Em vídeos publicados nas redes sociais, a evangelista aparece em pé no corredor da aeronave afirmando aos demais viajantes que o atraso na decolagem poderia estar salvando alguém de algum perigo iminente. Um funcionário da companhia surge nas imagens comunicando a decisão de expulsão.
Repercussão e histórico
Ao ser retirada do avião, a mulher questionou a medida adotada pelos operadores e alegou que sua intenção era apenas transmitir ensinamentos religiosos.
"Eu não sabia que a mensagem de Jesus Cristo era insegura"

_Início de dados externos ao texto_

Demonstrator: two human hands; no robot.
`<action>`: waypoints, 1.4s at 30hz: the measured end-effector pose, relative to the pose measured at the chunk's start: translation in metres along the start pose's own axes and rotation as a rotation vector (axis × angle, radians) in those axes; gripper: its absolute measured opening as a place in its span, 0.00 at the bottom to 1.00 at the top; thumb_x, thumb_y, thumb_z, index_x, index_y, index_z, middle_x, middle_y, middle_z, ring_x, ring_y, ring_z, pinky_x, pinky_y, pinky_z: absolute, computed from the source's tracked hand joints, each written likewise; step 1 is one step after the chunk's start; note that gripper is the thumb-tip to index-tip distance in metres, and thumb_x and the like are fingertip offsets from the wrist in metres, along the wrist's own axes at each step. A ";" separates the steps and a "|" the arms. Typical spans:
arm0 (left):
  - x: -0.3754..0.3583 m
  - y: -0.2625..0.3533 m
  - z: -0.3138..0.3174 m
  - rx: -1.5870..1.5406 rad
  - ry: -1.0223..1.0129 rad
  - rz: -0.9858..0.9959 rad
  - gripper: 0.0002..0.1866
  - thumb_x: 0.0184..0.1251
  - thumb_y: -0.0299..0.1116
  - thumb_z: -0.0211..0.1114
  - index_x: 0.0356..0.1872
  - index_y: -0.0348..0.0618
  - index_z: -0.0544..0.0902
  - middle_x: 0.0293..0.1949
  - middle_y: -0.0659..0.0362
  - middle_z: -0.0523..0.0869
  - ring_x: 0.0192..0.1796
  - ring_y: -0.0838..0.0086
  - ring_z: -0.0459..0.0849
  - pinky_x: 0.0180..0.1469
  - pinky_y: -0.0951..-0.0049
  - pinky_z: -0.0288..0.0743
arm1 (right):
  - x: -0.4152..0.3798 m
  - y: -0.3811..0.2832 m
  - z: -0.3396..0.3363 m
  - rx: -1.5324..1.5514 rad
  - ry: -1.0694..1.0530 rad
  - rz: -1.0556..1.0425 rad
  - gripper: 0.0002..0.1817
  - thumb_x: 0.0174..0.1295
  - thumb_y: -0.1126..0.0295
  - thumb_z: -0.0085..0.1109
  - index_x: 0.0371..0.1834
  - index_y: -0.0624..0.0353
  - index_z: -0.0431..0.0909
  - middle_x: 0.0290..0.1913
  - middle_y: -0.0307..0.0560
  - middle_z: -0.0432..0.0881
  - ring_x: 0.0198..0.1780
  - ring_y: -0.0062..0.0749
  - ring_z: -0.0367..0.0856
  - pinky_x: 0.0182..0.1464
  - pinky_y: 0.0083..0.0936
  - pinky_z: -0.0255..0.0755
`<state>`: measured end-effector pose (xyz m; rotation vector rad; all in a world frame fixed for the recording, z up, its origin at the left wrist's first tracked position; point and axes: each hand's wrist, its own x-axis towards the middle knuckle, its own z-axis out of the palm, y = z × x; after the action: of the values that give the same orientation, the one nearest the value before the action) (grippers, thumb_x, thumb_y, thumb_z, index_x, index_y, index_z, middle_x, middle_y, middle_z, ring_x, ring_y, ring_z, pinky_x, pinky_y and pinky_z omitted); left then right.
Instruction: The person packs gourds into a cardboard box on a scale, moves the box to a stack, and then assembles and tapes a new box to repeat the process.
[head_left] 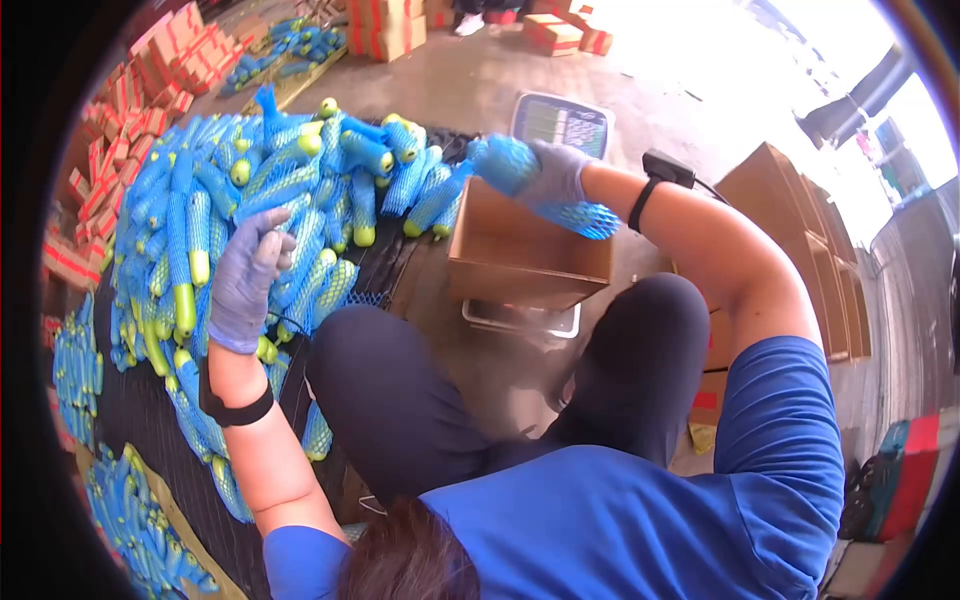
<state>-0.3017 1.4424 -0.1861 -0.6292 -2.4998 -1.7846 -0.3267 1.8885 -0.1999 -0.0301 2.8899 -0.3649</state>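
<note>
My right hand (553,178), in a purple glove, grips a green vegetable in blue foam netting (505,165) above the back rim of an open cardboard box (530,240). Loose netting hangs below that hand. At the left, my gloved left hand (250,275) is raised over a large pile of netted green vegetables (190,225), its fingers curled; whether it holds anything cannot be made out. The box sits between my knees on a scale, whose display panel (562,125) shows behind it.
Taped cartons (190,55) are heaped at the upper left. More cartons (385,28) stand at the back, near a person's shoe (469,24). Open cardboard boxes (790,230) stand on the right. Another netted pile (150,525) lies at the lower left.
</note>
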 end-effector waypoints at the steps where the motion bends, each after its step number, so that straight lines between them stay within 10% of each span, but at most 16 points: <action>1: -0.007 -0.022 -0.002 0.044 0.025 -0.061 0.24 0.74 0.48 0.59 0.59 0.40 0.78 0.39 0.63 0.82 0.38 0.81 0.78 0.43 0.81 0.72 | 0.002 -0.010 0.011 -0.121 -0.136 0.037 0.46 0.42 0.44 0.73 0.64 0.60 0.73 0.55 0.60 0.82 0.58 0.51 0.82 0.60 0.39 0.75; 8: -0.171 -0.250 0.003 0.538 -0.176 -0.911 0.31 0.64 0.53 0.68 0.57 0.35 0.79 0.56 0.46 0.84 0.58 0.58 0.83 0.62 0.63 0.74 | 0.094 0.032 0.181 -0.430 -0.393 -0.017 0.43 0.48 0.52 0.72 0.65 0.64 0.68 0.60 0.64 0.79 0.62 0.52 0.79 0.63 0.39 0.74; 12: -0.204 -0.256 0.019 0.748 -0.209 -1.331 0.44 0.56 0.53 0.74 0.70 0.40 0.69 0.64 0.45 0.78 0.68 0.54 0.75 0.69 0.63 0.69 | 0.141 0.075 0.256 -0.408 -0.469 0.159 0.31 0.62 0.57 0.59 0.63 0.64 0.65 0.64 0.63 0.77 0.65 0.51 0.78 0.64 0.39 0.73; 15: -0.215 -0.286 0.042 1.080 -0.272 -1.207 0.61 0.45 0.49 0.81 0.79 0.49 0.51 0.75 0.51 0.63 0.78 0.58 0.58 0.77 0.54 0.53 | 0.134 0.064 0.247 -0.448 -0.502 0.217 0.29 0.65 0.58 0.55 0.64 0.64 0.65 0.65 0.63 0.75 0.65 0.52 0.77 0.64 0.39 0.73; 20: -0.210 -0.358 0.032 1.223 -0.223 -1.081 0.52 0.45 0.46 0.79 0.73 0.48 0.62 0.66 0.53 0.74 0.71 0.59 0.70 0.73 0.55 0.62 | 0.126 0.024 0.196 -0.667 -0.634 0.131 0.30 0.66 0.54 0.56 0.65 0.62 0.67 0.65 0.62 0.76 0.65 0.51 0.77 0.65 0.39 0.72; 22: -0.187 -0.343 0.020 1.070 -0.309 -1.242 0.45 0.45 0.44 0.77 0.69 0.47 0.67 0.62 0.52 0.78 0.64 0.58 0.79 0.67 0.59 0.71 | 0.119 0.004 0.153 -0.591 -0.680 0.055 0.31 0.66 0.47 0.56 0.62 0.61 0.74 0.63 0.59 0.78 0.64 0.50 0.78 0.65 0.39 0.72; 26: -0.165 -0.310 -0.003 0.278 0.165 -0.952 0.38 0.41 0.37 0.78 0.59 0.41 0.76 0.51 0.55 0.86 0.55 0.68 0.83 0.60 0.66 0.76 | 0.102 -0.005 0.080 -0.479 -0.576 0.130 0.29 0.65 0.49 0.60 0.57 0.62 0.79 0.59 0.57 0.82 0.61 0.48 0.81 0.63 0.35 0.73; 28: -0.145 -0.309 -0.008 -0.346 0.258 -0.478 0.39 0.42 0.36 0.79 0.61 0.41 0.75 0.53 0.60 0.83 0.56 0.69 0.81 0.61 0.63 0.75 | 0.085 -0.010 0.045 -0.203 -0.373 -0.016 0.23 0.64 0.57 0.64 0.56 0.63 0.80 0.55 0.58 0.83 0.58 0.45 0.82 0.62 0.32 0.74; 33: 0.011 -0.128 0.038 -0.754 0.086 -0.029 0.43 0.45 0.35 0.81 0.66 0.44 0.72 0.58 0.57 0.81 0.62 0.64 0.79 0.67 0.59 0.72 | 0.060 -0.063 0.032 0.654 -0.158 -0.767 0.48 0.58 0.56 0.74 0.76 0.64 0.58 0.67 0.55 0.75 0.65 0.41 0.74 0.69 0.39 0.65; 38: 0.085 -0.024 0.115 -0.632 -0.127 0.089 0.35 0.51 0.35 0.80 0.62 0.41 0.75 0.56 0.56 0.82 0.59 0.64 0.80 0.64 0.66 0.73 | 0.037 -0.117 0.017 0.371 0.397 -0.716 0.65 0.35 0.49 0.86 0.76 0.62 0.57 0.61 0.61 0.77 0.67 0.50 0.71 0.69 0.41 0.65; 42: 0.114 -0.023 0.147 -0.177 -0.232 0.055 0.50 0.45 0.46 0.83 0.68 0.39 0.64 0.60 0.50 0.77 0.63 0.64 0.75 0.65 0.63 0.70 | 0.023 -0.064 -0.001 0.742 0.245 -0.694 0.48 0.41 0.45 0.78 0.65 0.58 0.70 0.57 0.49 0.83 0.63 0.37 0.78 0.64 0.38 0.71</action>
<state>-0.3812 1.6058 -0.2320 -0.9559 -2.4479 -2.0365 -0.3495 1.8256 -0.1883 -0.9133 2.6688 -1.6149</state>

Em publicações na internet, Lynn classificou a expulsão como uma forma de guerra espiritual e relatou ter continuado a pregar para funcionários do aeroporto e de um hotel. Um jornal local revelou que a passageira já havia declarado em entrevistas anteriores o hábito de evangelizar compulsoriamente durante viagens aéreas. Até o momento, as autoridades policiais de Orlando não registraram ocorrências criminais sobre o caso.